Military, from Childhood to Adulthood

military

The Judge gave me options: school, reformatory(a prison for kids) or go into the military service.  I opted to go into the military.  My mother signed papers that I did not have a birth certificate and was 17 years old.  So, three months before my 16th birthday, March 1954, I joined the Air Force.  Actually it was very good for me.  Not as disciplined as the army or marines, they still did not put up with my disruptive attitude or behavior and I very quickly became a model airman.

Waco, Texas (my introduction to giant cockroaches) was my first assignment and my beginning of southern discomfort.  I was neither Black or Mexican, but dark from the Texas sun.  It was the mid 50’s and the south wore the badge of prejudice proudly.  Separate drinking fountains and restaurants for those of color was the law.  When I went to the movies I was always stopped and asked what race I was.  I was not sure myself, but being of mixed Filipino descent was not helpful.  So rather than argue I would go upstairs where Negros and Mexicans were allowed to watch the movie.  Next, I was stationed in Big Springs Texas, which was like living in a constant sandstorm. Needless to say I was very happy to be re-stationed in Fairbanks Alaska, so I thought.  Although I did not get into any trouble in the service, I boxed a lot, and this allowed me to vent a lot of free floating frustration.  Being stationed in Alaska for two years was like being in another dimension, where the sun shined day and night for six months and then disappeared leaving darkness and 40 to 60 degrees below zero for the other six. It was my first introduction to what going crazy meant.  It was so isolated, cold and lonely during the winter, that a number of airmen cracked as if their brain froze.  A few went to the top of the barracks, three stories, and dove into the snow as if it was water.  They found others, frozen like popsicles, after having sat out all night in their underwear.  One guy, in our barracks, started shooting at an imaginary polar bear trying to eat him.  He was about 5’ 7” and 140 pounds.  It took six of us to tackle and control him until the medics came.  It showed how insanity could change a small monkey into a 600 pound silver-back gorilla.  It was really scary.  To stay sane, other than boxing, I used to cut down trees with a Tommy gun from world war two, and collect a bounty on wolves ears that I and some other adventurists accumulated from dropping hand grenades out of a air/rescue helicopter into wolf packs following the migrating reindeer.

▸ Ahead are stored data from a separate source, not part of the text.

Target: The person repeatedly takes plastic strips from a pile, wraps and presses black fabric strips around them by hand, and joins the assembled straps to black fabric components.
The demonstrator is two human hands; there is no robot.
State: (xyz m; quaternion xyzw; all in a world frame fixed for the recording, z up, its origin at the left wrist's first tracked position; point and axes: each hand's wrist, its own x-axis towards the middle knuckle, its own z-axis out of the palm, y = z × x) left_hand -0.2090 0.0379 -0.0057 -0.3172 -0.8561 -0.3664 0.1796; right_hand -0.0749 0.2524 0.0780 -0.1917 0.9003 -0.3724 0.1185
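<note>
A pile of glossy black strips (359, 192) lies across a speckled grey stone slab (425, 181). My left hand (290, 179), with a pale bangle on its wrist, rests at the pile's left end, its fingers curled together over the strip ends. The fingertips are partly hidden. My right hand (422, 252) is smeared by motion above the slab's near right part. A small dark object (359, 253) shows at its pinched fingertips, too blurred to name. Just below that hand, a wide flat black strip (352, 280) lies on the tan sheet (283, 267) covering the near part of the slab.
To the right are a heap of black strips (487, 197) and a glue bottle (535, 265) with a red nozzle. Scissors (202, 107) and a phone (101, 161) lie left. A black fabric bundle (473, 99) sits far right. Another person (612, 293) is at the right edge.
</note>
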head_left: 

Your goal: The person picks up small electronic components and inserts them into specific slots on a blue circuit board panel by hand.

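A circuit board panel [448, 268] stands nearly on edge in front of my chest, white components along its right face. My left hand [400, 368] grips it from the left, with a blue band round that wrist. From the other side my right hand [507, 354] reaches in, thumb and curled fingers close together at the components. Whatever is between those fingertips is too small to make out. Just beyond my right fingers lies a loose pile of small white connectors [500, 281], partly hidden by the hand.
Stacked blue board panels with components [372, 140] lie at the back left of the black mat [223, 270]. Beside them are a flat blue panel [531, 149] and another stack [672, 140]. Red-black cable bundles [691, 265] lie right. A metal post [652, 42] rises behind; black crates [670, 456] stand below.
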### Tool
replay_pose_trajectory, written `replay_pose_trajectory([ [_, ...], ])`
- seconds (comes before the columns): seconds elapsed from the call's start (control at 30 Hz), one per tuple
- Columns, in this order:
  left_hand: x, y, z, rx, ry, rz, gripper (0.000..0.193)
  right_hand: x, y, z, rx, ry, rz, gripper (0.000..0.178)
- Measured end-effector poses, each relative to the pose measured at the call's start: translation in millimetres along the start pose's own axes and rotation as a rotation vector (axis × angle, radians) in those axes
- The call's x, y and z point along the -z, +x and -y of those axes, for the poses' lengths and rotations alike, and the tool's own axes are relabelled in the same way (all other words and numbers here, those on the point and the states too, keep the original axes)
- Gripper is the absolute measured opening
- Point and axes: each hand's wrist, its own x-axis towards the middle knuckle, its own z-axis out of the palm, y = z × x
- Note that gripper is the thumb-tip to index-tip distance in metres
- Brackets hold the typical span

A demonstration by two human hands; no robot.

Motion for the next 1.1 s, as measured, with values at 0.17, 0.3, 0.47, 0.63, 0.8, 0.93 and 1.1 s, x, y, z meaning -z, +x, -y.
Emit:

I was transferred to Florida, icebox to an oven, where I had my second introduction to southern unhospitality.  This time I was lucky, because I hung out with a number of guys from Hawaii, who looked like me or me like them?  The local population tolerated us as not black or white.  However they became upset when we would drink out of both water fountains and laugh that they both tasted the same.  Or, we split up and would ride at the back, the negro section, or up front in the white section.  Since they were not sure if it would be OK to hang us, they finally complained to the base commander that we were insulting their sacred customs.  So, we quit irritating them, but agreed amongst ourselves that the south would make a perfect testing range for the atomic bomb.